Exercise details » An exact reprint of the data below is required, line for line.

Raw data »

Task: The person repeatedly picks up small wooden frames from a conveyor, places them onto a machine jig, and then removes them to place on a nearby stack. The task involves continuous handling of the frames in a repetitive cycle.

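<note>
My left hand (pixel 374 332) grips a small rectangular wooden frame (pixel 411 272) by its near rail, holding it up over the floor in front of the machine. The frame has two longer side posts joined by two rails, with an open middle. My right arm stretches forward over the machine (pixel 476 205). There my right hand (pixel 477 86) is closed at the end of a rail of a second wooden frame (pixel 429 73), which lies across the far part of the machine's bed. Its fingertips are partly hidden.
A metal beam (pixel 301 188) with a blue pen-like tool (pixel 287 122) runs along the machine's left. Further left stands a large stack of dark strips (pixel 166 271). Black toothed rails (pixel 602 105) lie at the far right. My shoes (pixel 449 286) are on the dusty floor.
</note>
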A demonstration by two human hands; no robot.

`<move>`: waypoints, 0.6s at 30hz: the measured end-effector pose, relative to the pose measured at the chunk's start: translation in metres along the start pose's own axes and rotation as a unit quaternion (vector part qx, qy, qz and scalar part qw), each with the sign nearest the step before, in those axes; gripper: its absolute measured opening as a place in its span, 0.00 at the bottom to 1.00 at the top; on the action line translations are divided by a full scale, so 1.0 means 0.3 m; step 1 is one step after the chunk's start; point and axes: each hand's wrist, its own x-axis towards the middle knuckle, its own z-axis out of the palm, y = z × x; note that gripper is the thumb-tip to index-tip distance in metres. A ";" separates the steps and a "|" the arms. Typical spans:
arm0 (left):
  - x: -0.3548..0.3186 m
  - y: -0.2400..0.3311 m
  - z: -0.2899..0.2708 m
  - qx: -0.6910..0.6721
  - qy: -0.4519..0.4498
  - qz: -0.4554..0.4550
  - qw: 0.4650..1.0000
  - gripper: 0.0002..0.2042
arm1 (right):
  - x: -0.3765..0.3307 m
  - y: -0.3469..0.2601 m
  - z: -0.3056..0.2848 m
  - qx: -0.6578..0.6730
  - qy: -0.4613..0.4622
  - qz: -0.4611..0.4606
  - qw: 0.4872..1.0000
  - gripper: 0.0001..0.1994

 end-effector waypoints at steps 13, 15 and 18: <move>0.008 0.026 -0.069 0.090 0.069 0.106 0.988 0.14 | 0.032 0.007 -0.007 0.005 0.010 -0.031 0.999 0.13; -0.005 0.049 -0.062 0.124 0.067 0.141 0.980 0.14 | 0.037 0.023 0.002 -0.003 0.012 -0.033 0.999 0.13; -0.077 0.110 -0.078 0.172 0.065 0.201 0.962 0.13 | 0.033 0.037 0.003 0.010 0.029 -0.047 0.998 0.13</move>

Exercise solution »
Task: The person repeatedly picks up small wooden frames from a conveyor, places them onto a machine jig, and then removes them to place on a nearby stack. The task involves continuous handling of the frames in a repetitive cycle.

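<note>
My left hand (pixel 374 332) grips a small rectangular wooden frame (pixel 411 272) by its near rail, holding it up over the floor in front of the machine. The frame has two longer side posts joined by two rails, with an open middle. My right arm stretches forward over the machine (pixel 476 205). There my right hand (pixel 477 86) is closed at the end of a rail of a second wooden frame (pixel 429 73), which lies across the far part of the machine's bed. Its fingertips are partly hidden.
A metal beam (pixel 301 188) with a blue pen-like tool (pixel 287 122) runs along the machine's left. Further left stands a large stack of dark strips (pixel 166 271). Black toothed rails (pixel 602 105) lie at the far right. My shoes (pixel 449 286) are on the dusty floor.
</note>
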A demonstration by two human hands; no robot.

`<move>`: waypoints, 0.6s at 30hz: the measured end-effector pose, relative to the pose measured at the chunk's start: translation in metres along the start pose's own axes and rotation as a unit quaternion (vector part qx, qy, qz and scalar part qw), each with the sign nearest the step before, in those axes; gripper: its absolute measured opening as a place in its span, 0.00 at the bottom to 1.00 at the top; on the action line translations are divided by a full scale, so 1.0 means 0.3 m; step 1 is one step after the chunk's start; point and axes: each hand's wrist, its own x-axis towards the middle knuckle, its own z-axis out of the palm, y = z × x; note that gripper is the thumb-tip to index-tip distance in metres. A ";" separates the steps and a "|" the arms. Typical spans:
arm0 (left):
  - x: -0.3548..0.3186 m
  - y: -0.2400..0.3311 m
  - z: -0.2899..0.2708 m
  - qx: -0.6910..0.6721
  - qy: -0.4519..0.4498
  - qz: -0.4554..0.4550
  - qw: 0.4650..1.0000
  - gripper: 0.0002..0.2042
arm1 (right):
  - x: -0.3765..0.3307 m
  - y: -0.3469..0.2601 m
  - z: -0.3056..0.2848 m
  - qx: -0.6578..0.6730
  - qy: -0.4613..0.4622
  - qz: -0.4611..0.4606
  - qw: 0.4872..1.0000
  - gripper: 0.0001..0.1994

 end-effector waypoints at steps 13, 15 and 18: <move>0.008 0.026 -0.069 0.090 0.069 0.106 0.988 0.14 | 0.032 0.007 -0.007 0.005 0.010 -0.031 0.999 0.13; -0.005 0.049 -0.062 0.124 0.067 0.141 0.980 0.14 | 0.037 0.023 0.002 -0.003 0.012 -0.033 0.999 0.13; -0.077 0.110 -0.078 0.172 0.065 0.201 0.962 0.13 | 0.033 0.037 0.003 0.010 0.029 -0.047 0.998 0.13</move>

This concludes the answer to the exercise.